RHEL 7: Register with Subscription Manager and add extra repo
On RHEL 7, it’s necessary to enable a repo to have access to the container-selinux package.
If the RHEL server has not been registered during the OS installation, then it will be necessary to register the system now:
sudo subscription-manager register
If you get the message The system is already registered.
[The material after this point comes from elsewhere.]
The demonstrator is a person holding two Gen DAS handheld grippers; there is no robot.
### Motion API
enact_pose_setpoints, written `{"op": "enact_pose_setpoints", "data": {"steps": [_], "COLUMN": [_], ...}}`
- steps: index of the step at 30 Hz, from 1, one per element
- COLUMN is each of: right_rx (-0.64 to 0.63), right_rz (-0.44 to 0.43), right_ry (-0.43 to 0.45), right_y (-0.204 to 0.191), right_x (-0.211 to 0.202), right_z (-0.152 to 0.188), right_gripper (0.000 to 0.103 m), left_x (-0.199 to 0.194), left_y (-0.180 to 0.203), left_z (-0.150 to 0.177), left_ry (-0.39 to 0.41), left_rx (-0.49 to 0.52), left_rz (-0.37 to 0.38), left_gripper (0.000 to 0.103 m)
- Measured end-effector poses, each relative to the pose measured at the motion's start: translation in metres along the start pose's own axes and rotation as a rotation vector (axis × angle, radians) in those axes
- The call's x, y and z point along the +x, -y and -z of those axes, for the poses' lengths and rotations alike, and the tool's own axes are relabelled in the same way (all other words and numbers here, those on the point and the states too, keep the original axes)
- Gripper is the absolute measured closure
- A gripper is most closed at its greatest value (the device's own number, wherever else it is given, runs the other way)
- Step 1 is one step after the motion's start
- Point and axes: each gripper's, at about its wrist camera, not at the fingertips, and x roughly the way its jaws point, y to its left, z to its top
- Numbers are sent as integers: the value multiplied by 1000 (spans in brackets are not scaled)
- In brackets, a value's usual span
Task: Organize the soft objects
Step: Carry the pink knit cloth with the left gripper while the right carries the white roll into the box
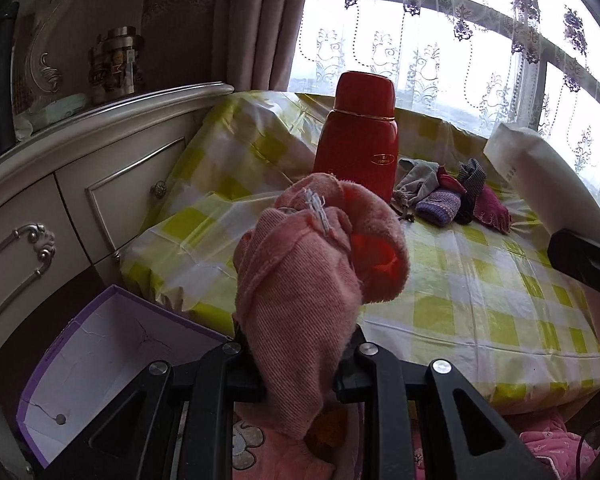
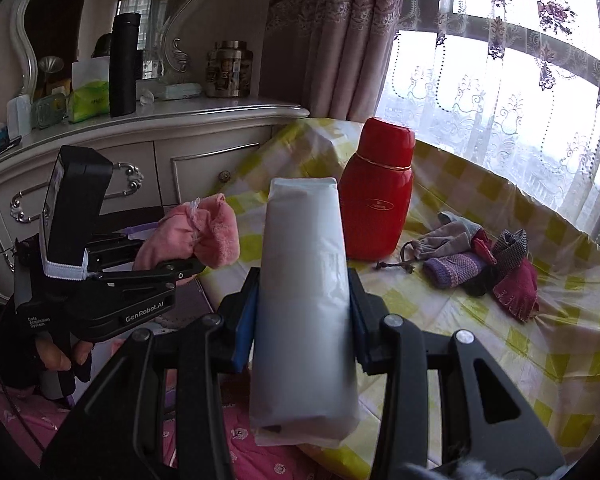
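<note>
My left gripper (image 1: pixel 300 344) is shut on a pink fleecy cloth (image 1: pixel 300 272), which bunches up above the jaws. In the right wrist view the same cloth (image 2: pixel 192 236) hangs off the table's left edge in the left gripper (image 2: pixel 180 268). My right gripper (image 2: pixel 304 320) is shut on a tall white soft pack (image 2: pixel 304 300), blue pads (image 2: pixel 246 320) pressing its sides. In the left wrist view the pack (image 1: pixel 540 168) shows at the right. A pile of small soft pieces (image 2: pixel 480 264), grey, purple, dark checked and crimson, lies on the yellow checked table (image 2: pixel 500 360).
A red flask (image 1: pixel 356 136) stands at the back of the table beside the pile (image 1: pixel 452 196). An open purple box with a white inside (image 1: pixel 100 360) sits low at the left, below the table edge. A cream dresser (image 2: pixel 140 152) with bottles and jars stands behind. Pink bedding lies underneath.
</note>
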Motion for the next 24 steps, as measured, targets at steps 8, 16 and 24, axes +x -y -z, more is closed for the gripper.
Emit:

Use --force to override
then you can skip to Enabling the extra repo.
The responses to the subscription-manager register
command will depend on the Red Hat subscription you want to use. During development, you can sign up for a free developer subscription at https://developers.redhat.com/register/ and then use the account information that you used to sign up in the responses to subscription-manager register
.
Once you’ve registered, make sure to refresh the local data and attach a compatible subscription to the newly registered system:
sudo subscription-manager refresh
sudo subscription-manager attach --auto
Enabling the extra repo
sudo subscription-manager repos --enable=rhel-7-server-extras-rpms
If you get a message like Repositories disabled by configuration.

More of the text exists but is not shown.